──────── RECORDED DATA ────────

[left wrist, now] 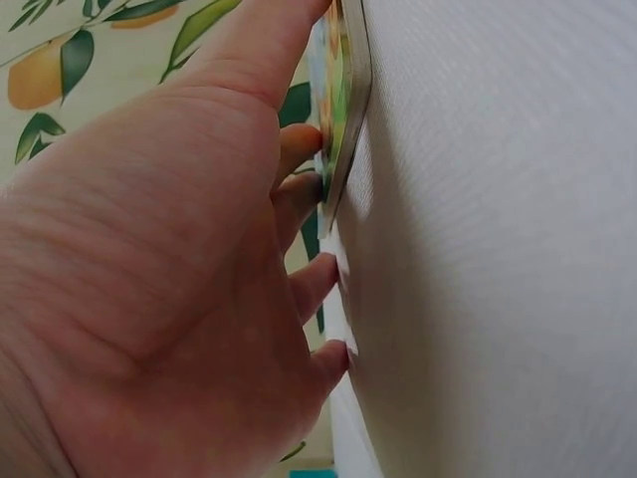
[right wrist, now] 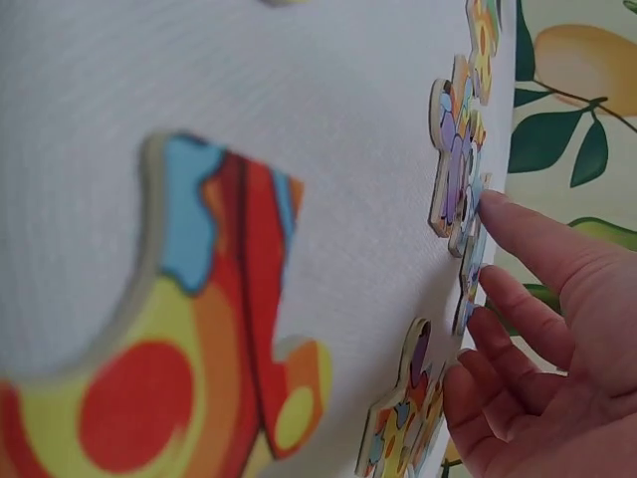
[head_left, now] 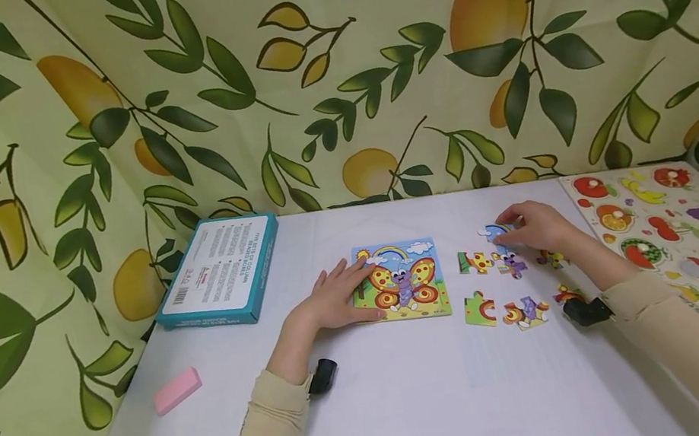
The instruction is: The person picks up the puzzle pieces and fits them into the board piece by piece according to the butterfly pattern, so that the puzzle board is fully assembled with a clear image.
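My left hand (head_left: 337, 299) rests with spread fingers on the left side of a square butterfly picture board (head_left: 412, 281). In the left wrist view the board's edge (left wrist: 355, 110) lies at the fingertips, and other fingers touch the cloth. My right hand (head_left: 537, 227) pinches a blue rainbow puzzle piece (head_left: 494, 231) between thumb and fingers, just above a purple butterfly-face piece (head_left: 512, 265). Around it lie loose pieces: a yellow-winged one (head_left: 477, 263), a green one (head_left: 479, 310), a purple-bodied one (head_left: 526, 312) and a red-and-yellow one (right wrist: 214, 329). The right forearm partly hides others.
A teal-and-white box (head_left: 216, 275) lies at the back left, with a pink block (head_left: 177, 390) nearer the front. On the right, a fruit picture board (head_left: 668, 257) lies partly behind the right forearm. Leaf-patterned cloth (head_left: 329, 98) hangs behind the white table.
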`<state>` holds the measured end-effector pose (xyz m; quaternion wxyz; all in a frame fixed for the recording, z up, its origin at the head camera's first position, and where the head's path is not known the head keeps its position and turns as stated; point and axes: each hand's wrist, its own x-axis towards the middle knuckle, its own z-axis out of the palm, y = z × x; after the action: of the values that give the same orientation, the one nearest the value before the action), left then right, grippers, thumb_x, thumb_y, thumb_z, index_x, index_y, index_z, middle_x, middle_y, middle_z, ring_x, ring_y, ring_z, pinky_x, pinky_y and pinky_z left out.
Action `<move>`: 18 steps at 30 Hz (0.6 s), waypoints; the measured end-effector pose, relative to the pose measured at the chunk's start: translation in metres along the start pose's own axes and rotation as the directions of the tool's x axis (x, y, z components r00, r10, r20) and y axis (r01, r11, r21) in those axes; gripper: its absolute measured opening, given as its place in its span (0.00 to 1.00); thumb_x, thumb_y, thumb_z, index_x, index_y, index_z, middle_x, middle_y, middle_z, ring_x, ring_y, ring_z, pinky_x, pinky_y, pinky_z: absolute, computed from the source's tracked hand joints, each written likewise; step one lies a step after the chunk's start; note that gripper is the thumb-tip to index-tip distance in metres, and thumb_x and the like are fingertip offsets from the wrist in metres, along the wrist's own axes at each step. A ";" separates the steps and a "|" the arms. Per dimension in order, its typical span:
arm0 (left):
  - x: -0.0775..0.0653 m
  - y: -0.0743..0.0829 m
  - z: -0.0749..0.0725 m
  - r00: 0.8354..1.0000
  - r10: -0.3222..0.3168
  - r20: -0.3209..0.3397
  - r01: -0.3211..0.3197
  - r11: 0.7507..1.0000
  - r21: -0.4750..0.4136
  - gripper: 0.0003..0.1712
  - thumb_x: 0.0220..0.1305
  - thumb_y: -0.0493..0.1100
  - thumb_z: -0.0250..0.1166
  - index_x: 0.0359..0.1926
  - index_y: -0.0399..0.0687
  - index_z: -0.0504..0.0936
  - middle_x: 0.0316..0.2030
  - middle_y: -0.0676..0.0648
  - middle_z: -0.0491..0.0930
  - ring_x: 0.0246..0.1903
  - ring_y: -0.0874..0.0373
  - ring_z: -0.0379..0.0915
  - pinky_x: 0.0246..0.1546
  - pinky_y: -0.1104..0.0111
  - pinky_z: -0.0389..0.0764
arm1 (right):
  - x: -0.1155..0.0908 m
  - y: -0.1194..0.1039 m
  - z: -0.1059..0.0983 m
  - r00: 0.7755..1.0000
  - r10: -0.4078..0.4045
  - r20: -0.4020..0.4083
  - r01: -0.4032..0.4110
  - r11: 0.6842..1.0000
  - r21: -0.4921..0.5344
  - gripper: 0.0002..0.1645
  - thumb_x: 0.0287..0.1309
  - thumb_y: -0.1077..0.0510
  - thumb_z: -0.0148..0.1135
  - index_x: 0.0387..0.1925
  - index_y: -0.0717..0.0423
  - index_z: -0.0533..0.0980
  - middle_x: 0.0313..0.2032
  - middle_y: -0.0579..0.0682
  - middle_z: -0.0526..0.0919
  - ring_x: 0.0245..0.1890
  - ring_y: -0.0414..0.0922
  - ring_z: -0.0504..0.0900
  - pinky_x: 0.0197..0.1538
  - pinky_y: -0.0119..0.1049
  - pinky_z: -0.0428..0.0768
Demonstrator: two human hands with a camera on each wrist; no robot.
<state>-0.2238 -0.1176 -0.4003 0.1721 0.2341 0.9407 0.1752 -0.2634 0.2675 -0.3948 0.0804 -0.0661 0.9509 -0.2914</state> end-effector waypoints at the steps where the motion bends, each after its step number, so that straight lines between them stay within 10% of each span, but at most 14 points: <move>1: 0.000 0.000 0.000 1.000 0.001 0.000 -0.001 1.000 0.003 0.50 0.56 0.66 0.67 0.76 0.61 0.57 0.76 0.54 0.45 0.75 0.49 0.32 0.71 0.49 0.33 | 0.000 0.000 0.000 1.000 0.000 -0.001 0.000 1.000 -0.001 0.30 0.59 0.50 0.67 0.54 0.69 0.73 0.49 0.66 0.76 0.45 0.58 0.71 0.46 0.48 0.75; 18: 0.001 -0.001 0.001 1.000 -0.007 -0.001 0.007 1.000 0.006 0.50 0.56 0.66 0.66 0.75 0.63 0.56 0.76 0.55 0.46 0.75 0.50 0.32 0.72 0.49 0.33 | 0.002 -0.008 0.006 0.996 -0.025 -0.091 0.035 0.993 0.116 0.21 0.69 0.51 0.57 0.55 0.61 0.73 0.46 0.61 0.76 0.43 0.54 0.69 0.41 0.40 0.71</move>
<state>-0.2244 -0.1175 -0.4019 0.1718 0.2311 0.9421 0.1719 -0.2641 0.2573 -0.3952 0.0373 -0.0625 0.9336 -0.3507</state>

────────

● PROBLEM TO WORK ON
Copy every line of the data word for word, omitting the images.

● SOLUTION
[left wrist, now] 
[right wrist, now] 
[head_left, now] 
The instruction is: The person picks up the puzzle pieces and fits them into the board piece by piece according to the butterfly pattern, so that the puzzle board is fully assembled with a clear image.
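My left hand (head_left: 337, 299) rests with spread fingers on the left side of a square butterfly picture board (head_left: 412, 281). In the left wrist view the board's edge (left wrist: 355, 110) lies at the fingertips, and other fingers touch the cloth. My right hand (head_left: 537, 227) pinches a blue rainbow puzzle piece (head_left: 494, 231) between thumb and fingers, just above a purple butterfly-face piece (head_left: 512, 265). Around it lie loose pieces: a yellow-winged one (head_left: 477, 263), a green one (head_left: 479, 310), a purple-bodied one (head_left: 526, 312) and a red-and-yellow one (right wrist: 214, 329). The right forearm partly hides others.
A teal-and-white box (head_left: 216, 275) lies at the back left, with a pink block (head_left: 177, 390) nearer the front. On the right, a fruit picture board (head_left: 668, 257) lies partly behind the right forearm. Leaf-patterned cloth (head_left: 329, 98) hangs behind the white table.
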`<state>` holds the measured end-effector pose (xyz m; quaternion wxyz; all in a frame fixed for the recording, z up, its origin at the head camera's first position, and where the head's path is not known the head keeps its position and turns as stated; point and axes: each hand's wrist, its own x-axis towards the middle knuckle, its own z-axis out of the palm, y = z × x; after the action: of the values that give the same orientation, the one nearest the value before the action), left then right, grippers, thumb_x, thumb_y, thumb_z, index_x, index_y, index_z, middle_x, middle_y, middle_z, ring_x, ring_y, ring_z, pinky_x, pinky_y and pinky_z left out.
Action `<move>`: 18 steps at 30 Hz (0.6 s), waypoints; the measured end-effector pose, relative to the pose measured at the chunk's start: translation in metres along the start pose's own axes and rotation as the directions of the tool's x axis (x, y, z components r00, r10, r20) and y axis (r01, r11, r21) in those axes; gripper: its absolute measured opening, given as its place in its span (0.00 to 1.00); thumb_x, thumb_y, thumb_z, index_x, index_y, index_z, middle_x, middle_y, middle_z, ring_x, ring_y, ring_z, pinky_x, pinky_y, pinky_z: absolute, computed from the source's tracked hand joints, each written likewise; step one lies a step after the chunk's start; note that gripper is the thumb-tip to index-tip distance in metres, and thumb_x and the like are fingertip offsets from the wrist in metres, along the wrist's own axes at each step. A ";" separates the steps and a "|" the arms. Per dimension in order, its typical span:
arm0 (left):
  - x: -0.0775..0.0653 m
  - y: -0.0743..0.0829 m
  - z: -0.0749..0.0725 m
  - r00: 0.8354..1.0000
  - r10: -0.3222..0.3168
  - r20: -0.3209..0.3397
  - r01: -0.3211..0.3197
  - r11: 0.7507..1.0000
  - r21: -0.4750..0.4136
  - gripper: 0.0003..0.1712
  - thumb_x: 0.0220..0.1305
  - thumb_y: -0.0493..0.1100
  - thumb_z: -0.0250..0.1166
  - index_x: 0.0359..0.1926
  - index_y: -0.0399..0.0687
  - index_z: -0.0504..0.0936
  - middle_x: 0.0316..0.2030
  - middle_y: -0.0676..0.0648
  - middle_z: -0.0491..0.0930
  - ring_x: 0.0246..0.1903
  - ring_y: -0.0874..0.0373
  - ring_z: -0.0379..0.0915
  - pinky_x: 0.0246..0.1546
  - pinky_y: -0.1104..0.0111
  - pinky_z: -0.0389..0.0764
arm1 (right):
  - x: -0.1155..0.0908 m
  - y: -0.1194..0.1039 m
  - z: -0.1059..0.0983 m
  - r00: 0.7755..1.0000
  - r10: -0.4078..0.4045
  - r20: -0.4020..0.4083
  - r01: -0.4032..0.4110
  - r11: 0.6842..1.0000
  - r21: -0.4921..0.5344
  - gripper: 0.0002..0.1645
  - thumb_x: 0.0287..0.1309
  - thumb_y: -0.1077..0.0510
  - thumb_z: -0.0148..0.1135
  - index_x: 0.0387..0.1925
  - index_y: -0.0717..0.0423
  - index_z: -0.0533..0.0980
  - middle_x: 0.0313..0.2032
  - middle_y: -0.0579..0.0682
  - middle_z: -0.0526..0.0919
  - ring_x: 0.0245..0.1890
  - ring_y: -0.0414..0.0922
  - ring_z: -0.0504..0.0900
  - pinky_x: 0.0197..0.1538
  - pinky_y: -0.0119..0.1049
  - pinky_z: -0.0428..0.0768
Demonstrator: two human hands with a camera on each wrist; no robot.
<state>-0.2238 -0.1176 -0.4003 0.1721 0.2341 0.9407 0.1752 -0.2634 0.2675 -0.3948 0.0804 -0.0661 0.9509 -0.2914</state> end-effector waypoints at the steps where the motion bends, each after its step number, so that straight lines between them stay within 10% of each span, but at most 14 points: <move>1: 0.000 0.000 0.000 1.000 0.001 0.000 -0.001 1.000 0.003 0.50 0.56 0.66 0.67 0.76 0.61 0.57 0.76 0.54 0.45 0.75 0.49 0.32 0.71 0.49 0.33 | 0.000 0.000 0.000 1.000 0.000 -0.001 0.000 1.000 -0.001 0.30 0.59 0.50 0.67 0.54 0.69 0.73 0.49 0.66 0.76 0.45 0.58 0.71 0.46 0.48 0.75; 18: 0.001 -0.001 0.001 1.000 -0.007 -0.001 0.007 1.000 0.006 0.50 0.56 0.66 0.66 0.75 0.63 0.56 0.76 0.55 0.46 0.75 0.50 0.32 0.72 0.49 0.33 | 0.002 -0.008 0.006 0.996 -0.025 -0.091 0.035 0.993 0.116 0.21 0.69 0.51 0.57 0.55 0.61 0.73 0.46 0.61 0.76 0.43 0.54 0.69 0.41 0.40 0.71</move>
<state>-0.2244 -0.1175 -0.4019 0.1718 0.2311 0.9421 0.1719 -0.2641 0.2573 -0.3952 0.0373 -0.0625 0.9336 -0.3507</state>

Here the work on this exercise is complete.